═══ TASK DATA

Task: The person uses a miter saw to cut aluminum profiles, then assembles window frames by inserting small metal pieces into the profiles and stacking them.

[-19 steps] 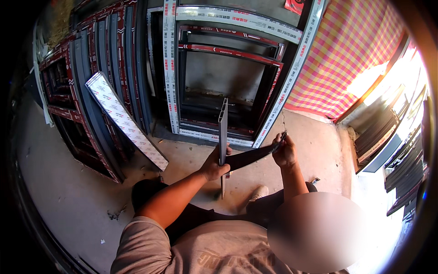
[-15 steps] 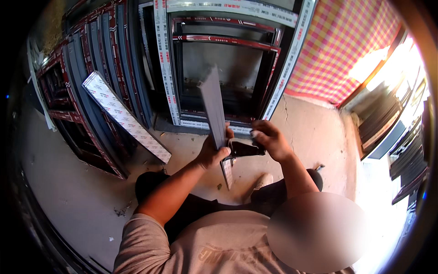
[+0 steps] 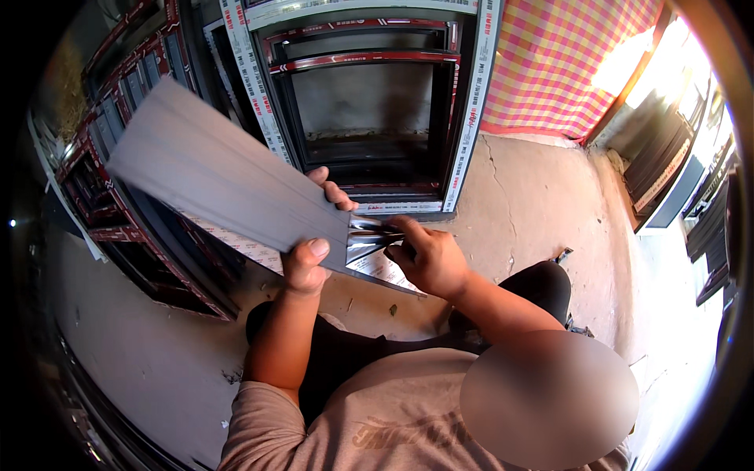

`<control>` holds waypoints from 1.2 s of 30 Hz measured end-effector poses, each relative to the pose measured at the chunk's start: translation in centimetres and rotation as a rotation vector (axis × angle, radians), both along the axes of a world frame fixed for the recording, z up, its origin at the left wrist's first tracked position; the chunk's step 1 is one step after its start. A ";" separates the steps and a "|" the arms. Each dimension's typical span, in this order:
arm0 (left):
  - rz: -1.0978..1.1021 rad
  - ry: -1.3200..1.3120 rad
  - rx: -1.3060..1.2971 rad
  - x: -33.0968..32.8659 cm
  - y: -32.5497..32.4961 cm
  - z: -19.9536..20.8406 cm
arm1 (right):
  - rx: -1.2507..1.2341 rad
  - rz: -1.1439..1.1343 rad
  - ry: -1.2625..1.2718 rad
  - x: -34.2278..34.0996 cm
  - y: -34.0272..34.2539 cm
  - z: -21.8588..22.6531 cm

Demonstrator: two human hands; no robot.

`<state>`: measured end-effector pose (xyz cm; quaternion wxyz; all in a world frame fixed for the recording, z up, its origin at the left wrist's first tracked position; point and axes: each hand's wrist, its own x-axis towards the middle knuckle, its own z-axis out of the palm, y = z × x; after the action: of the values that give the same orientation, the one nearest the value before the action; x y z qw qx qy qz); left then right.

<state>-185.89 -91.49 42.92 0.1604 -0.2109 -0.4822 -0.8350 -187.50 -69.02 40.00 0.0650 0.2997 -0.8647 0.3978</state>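
A long flat grey profile strip (image 3: pixel 228 169) slants from upper left down toward my lap, its broad plain face up. My left hand (image 3: pixel 305 268) grips it near its lower end, the thumb on the face and the fingertips over the far edge. My right hand (image 3: pixel 436 263) pinches a crumpled, shiny dark film (image 3: pixel 367 238) that is lifted off the strip's lower end. White printed covering (image 3: pixel 390 272) shows beside the film, under my right fingers. My right fingertips are partly hidden by the film.
Ahead stands a dark window frame (image 3: pixel 473 110) edged with white printed tape. More frames (image 3: pixel 169 275) lean at the left, with a white printed strip (image 3: pixel 250 250) partly hidden behind the grey one. A checked curtain (image 3: pixel 565 71) hangs at right, near stacked profiles (image 3: pixel 667 161).
The grey strip has swung leftward from near upright, and its broad face has turned into view. My right hand has moved lower and left, still pinching the film. The view has shifted.
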 end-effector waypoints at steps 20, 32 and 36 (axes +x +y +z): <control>0.169 0.230 0.278 6.8 -21.7 8.7 | 0.095 -0.952 -0.139 -6.6 49.2 -11.3; 0.638 -0.102 0.160 8.5 -31.6 8.8 | 0.239 -1.703 -0.786 16.8 78.1 -23.0; 0.801 -0.326 0.101 -2.6 -23.9 3.1 | -0.304 -1.811 -0.656 16.3 76.1 -28.3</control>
<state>-188.49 -115.41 46.04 0.4036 0.1354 -0.5037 -0.7517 -171.22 7.08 11.74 0.1402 -0.6156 -0.6824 0.3684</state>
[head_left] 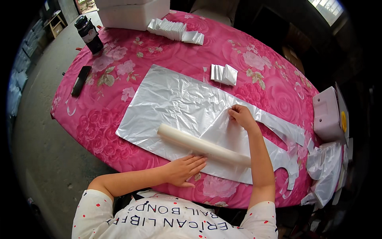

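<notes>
A thin, shiny white plastic sheet (pixel 171 95) with cut-out straps at its right end lies spread and wrinkled on the table. Across its near part rests a long, pale tube (pixel 205 146), slanting down to the right. My left hand (pixel 185 170) is flat, fingers stretched out, at the sheet's near edge against the tube. Beyond the tube, my right hand (pixel 241 116) pinches the sheet between thumb and fingers, and a crease runs from there toward the tube. My right forearm covers the tube's right end.
Folded white packets (pixel 224 75) lie beyond the sheet, with a longer row (pixel 171 30) farther back by a white foam box (pixel 135 15). At left are a dark bottle (pixel 89 36) and black object (pixel 81 81). A pale bin (pixel 328 115) and loose plastic (pixel 324 163) are right.
</notes>
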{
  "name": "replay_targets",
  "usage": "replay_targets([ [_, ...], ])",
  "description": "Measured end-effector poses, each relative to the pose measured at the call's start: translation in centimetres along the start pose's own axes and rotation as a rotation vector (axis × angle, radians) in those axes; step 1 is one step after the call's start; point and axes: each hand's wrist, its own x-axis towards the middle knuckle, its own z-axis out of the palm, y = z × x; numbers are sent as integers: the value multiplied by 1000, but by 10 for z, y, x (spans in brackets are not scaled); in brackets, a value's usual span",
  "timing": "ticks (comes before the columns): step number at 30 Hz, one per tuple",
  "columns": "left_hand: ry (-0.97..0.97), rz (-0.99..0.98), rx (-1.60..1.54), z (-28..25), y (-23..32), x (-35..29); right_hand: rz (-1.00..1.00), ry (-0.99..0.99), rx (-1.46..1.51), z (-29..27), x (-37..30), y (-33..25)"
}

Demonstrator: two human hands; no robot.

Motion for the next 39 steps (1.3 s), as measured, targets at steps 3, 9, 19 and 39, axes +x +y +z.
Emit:
replay_targets([
  [3,-76,0,62,6,1,-7,-4,115,84,3,-6,-2],
  [9,-61,-103,79,17,14,-11,-491,205,-356,58,-102,-35],
  [19,-61,-134,117,19,23,-10,-314,542,-756,28,-159,26],
  [39,-64,-180,-8,30,54,-23,-455,446,-715,67,-73,-11],
])
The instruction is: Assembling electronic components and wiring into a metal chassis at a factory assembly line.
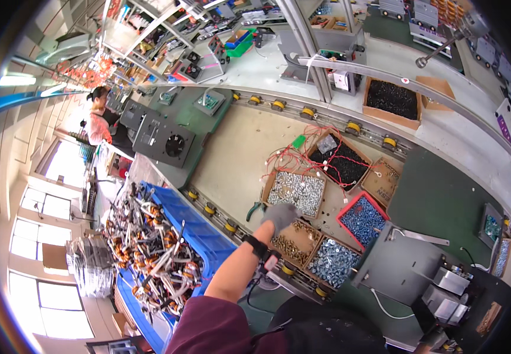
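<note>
My left hand (282,217), in a grey glove, reaches over the near edge of a box of silver screws (297,192). Its fingers look curled together, and whatever they may hold is hidden. Just below it lies a box of brass-coloured fasteners (294,245), beside a box of bluish metal nuts or screws (333,262). A red tray of blue-tinted small fasteners (363,221) sits to the right. Dark-handled pliers (254,210) lie left of the hand. My right hand is not in view.
Red cables (291,158) sprawl over a box of black screws (344,162). A blue bin (208,236) of wired coils stands at left. A grey metal housing (397,265) is at right. Roller rails (308,112) border the line. Another person (105,118) works at far left.
</note>
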Motion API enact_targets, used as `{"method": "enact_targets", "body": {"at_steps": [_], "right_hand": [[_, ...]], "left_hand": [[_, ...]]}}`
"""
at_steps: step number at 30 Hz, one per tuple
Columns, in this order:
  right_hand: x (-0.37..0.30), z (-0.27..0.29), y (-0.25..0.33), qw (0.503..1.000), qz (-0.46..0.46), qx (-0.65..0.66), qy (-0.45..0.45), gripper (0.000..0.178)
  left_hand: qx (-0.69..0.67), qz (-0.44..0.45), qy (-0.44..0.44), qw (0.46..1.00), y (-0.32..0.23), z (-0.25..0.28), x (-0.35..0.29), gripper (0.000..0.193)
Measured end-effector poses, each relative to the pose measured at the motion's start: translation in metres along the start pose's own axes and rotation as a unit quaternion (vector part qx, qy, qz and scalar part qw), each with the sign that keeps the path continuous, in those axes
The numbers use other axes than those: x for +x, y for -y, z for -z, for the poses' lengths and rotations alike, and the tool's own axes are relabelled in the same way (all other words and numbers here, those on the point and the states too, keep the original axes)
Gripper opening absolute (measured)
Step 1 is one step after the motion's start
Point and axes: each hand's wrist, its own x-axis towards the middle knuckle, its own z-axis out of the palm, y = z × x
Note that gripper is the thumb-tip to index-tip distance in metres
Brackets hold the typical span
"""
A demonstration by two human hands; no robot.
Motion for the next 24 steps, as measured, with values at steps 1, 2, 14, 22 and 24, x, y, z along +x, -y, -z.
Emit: {"method": "enact_targets", "body": {"at_steps": [1, 2, 14, 22, 24], "right_hand": [[-0.008, -0.001, 0.004, 1.0, -0.006, -0.007, -0.013, 0.034], [-0.015, -0.002, 0.009, 1.0, -0.01, -0.015, -0.026, 0.035], [-0.158, -0.006, 0.158, 0.977, -0.056, -0.117, -0.171, 0.05], [-0.247, -0.064, 0.26, 0.978, -0.067, -0.1, -0.173, 0.041], [-0.254, -0.047, 0.25, 0.976, -0.052, -0.112, -0.178, 0.037]], "left_hand": [[-0.035, 0.041, -0.073, 0.996, 0.0, 0.014, 0.014, 0.034], [-0.05, 0.054, -0.131, 0.989, 0.005, 0.021, 0.036, 0.031], [0.139, 0.098, -0.239, 0.956, 0.014, 0.062, 0.146, 0.025], [0.038, -0.052, -0.224, 0.973, 0.006, 0.067, 0.121, 0.026], [0.068, -0.077, -0.239, 0.966, -0.002, 0.038, 0.125, 0.029]]}}
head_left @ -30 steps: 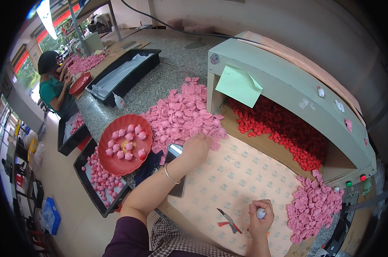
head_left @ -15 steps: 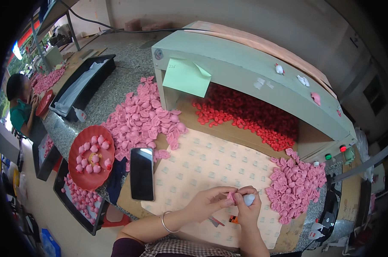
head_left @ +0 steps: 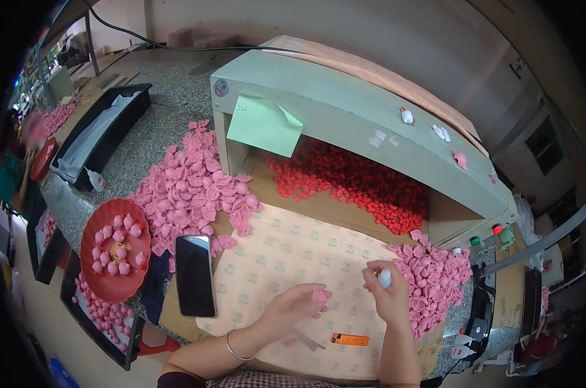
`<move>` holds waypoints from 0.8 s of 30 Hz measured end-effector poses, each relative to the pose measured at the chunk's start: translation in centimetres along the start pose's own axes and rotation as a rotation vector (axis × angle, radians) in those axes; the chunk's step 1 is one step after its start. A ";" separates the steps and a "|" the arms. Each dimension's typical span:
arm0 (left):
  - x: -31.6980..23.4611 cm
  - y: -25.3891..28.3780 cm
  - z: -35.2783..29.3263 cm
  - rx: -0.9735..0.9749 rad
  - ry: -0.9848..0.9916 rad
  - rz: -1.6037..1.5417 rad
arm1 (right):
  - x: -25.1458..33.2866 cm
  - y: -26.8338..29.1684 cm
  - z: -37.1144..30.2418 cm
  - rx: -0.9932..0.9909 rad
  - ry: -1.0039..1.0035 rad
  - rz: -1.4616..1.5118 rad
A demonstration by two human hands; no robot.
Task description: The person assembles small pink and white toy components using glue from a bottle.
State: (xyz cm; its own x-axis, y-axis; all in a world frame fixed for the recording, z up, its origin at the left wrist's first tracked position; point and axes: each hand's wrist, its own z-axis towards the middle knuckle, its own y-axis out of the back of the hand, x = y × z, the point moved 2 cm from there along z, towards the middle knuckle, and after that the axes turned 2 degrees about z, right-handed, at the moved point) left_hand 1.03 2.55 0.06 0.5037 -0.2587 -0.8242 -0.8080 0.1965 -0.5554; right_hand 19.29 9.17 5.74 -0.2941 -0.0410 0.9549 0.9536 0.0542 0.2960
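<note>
Over the patterned sheet (head_left: 286,252), my left hand (head_left: 285,312) keeps a small pink moulded piece (head_left: 319,297) between thumb and fingers. To its right and apart from it, my right hand (head_left: 392,300) is closed around a small pale blue bottle (head_left: 385,279); only its rounded end shows. A flat orange and black object (head_left: 351,339) lies on the sheet between my forearms. Beside my left wrist is a thin pointed tool (head_left: 306,341), its kind unclear. A heap of pink pieces (head_left: 429,284) lies just right of my right hand.
A pale green open-fronted box (head_left: 344,107) holds many red pieces (head_left: 370,194). Left of the sheet are a phone (head_left: 195,275), a large pink heap (head_left: 189,181) and a red plate (head_left: 105,284). White squeeze bottles (head_left: 462,349) stand at right. Another person (head_left: 11,171) sits far left.
My hands were together at the pink piece and have moved apart, left hand leftward, right hand upward. More of the orange object shows. The whole view has shifted slightly.
</note>
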 end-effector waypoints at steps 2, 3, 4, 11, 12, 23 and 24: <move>0.1 0.0 0.0 -0.013 -0.011 -0.016 | -1.7 -0.1 4.0 -0.049 0.043 -0.093; 0.1 0.2 -0.1 -0.044 -0.020 -0.024 | -3.3 -0.5 6.4 -0.074 0.046 -0.147; 0.0 0.1 0.0 -0.038 -0.025 -0.025 | -4.5 -0.7 8.9 -0.133 0.161 -0.268; 0.5 0.7 0.5 -0.050 0.004 -0.006 | -3.0 -4.4 17.8 -0.330 0.256 -0.950; 0.6 0.8 0.4 -0.042 0.001 -0.012 | -3.5 -4.7 18.7 -0.261 0.230 -1.021; 0.0 0.4 0.6 -0.055 -0.047 -0.027 | -4.7 -1.6 18.2 -0.176 0.211 -0.370; -0.1 0.7 0.4 -0.082 -0.063 -0.036 | -3.0 -2.0 16.2 -0.068 0.035 0.003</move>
State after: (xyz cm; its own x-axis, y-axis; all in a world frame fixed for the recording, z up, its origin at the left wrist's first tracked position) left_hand 0.59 3.09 -0.31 0.5493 -0.2035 -0.8104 -0.8099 0.1092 -0.5764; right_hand 17.23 25.34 2.61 -0.2901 -0.0757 0.9540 0.9569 -0.0139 0.2899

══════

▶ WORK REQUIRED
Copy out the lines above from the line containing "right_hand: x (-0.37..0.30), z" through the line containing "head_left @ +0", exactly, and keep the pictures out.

▶ TASK ANSWER
  right_hand: x (-0.37..0.30), z (-0.27..0.29), y (-0.25..0.33), qw (0.503..1.000), qz (-0.46..0.46), qx (-0.65..0.66), qy (-0.45..0.45), gripper (0.000..0.178)
  left_hand: qx (-0.69..0.67), qz (-0.44..0.45), qy (-0.44..0.44), qw (0.46..1.00), y (-0.32..0.23), z (-0.25..0.28), x (-0.35..0.29), gripper (0.000..0.193)
Measured end-effector poses, each relative to the pose measured at the motion's start: translation in metres along the start pose's own axes and rotation as a unit quaternion (vector part qx, qy, qz and scalar part qw), each with the sign that keeps the path continuous, in those axes
The numbers use other axes than those: x for +x, y for -y, z for -z, for the poses' lengths and rotations alike, and the tool's own axes are relabelled in the same way (all other words and numbers here, those on the point and the states too, keep the original axes)
Gripper opening absolute (measured)
Step 1 is one step after the motion's start
Point and axes: each hand's wrist, its own x-axis towards the middle knuckle, its own z-axis out of the palm, y = z × x
Note that gripper is the thumb-tip to index-tip distance in metres
Brackets hold the typical span
"""
A demonstration by two human hands; no robot.
Motion for the next 24 steps, as measured, with values at steps 1, 2, 14, 22 and 24, x, y, z along +x, -y, -z.
Emit: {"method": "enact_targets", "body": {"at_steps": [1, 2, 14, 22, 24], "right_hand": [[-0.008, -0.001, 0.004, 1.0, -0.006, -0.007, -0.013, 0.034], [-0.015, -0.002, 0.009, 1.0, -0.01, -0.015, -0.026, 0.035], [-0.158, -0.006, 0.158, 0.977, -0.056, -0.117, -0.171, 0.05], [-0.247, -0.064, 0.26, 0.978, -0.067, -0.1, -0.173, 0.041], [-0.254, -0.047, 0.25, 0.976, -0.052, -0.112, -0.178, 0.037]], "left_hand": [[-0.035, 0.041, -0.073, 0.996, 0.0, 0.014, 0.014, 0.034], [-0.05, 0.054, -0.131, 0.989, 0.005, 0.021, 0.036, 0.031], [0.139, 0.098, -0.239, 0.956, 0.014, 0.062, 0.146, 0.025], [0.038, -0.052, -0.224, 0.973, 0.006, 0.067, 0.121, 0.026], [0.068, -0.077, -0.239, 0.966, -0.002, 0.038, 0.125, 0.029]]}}
head_left @ -30 steps: 
head_left @ -15 steps: 
head_left @ +0 steps: 

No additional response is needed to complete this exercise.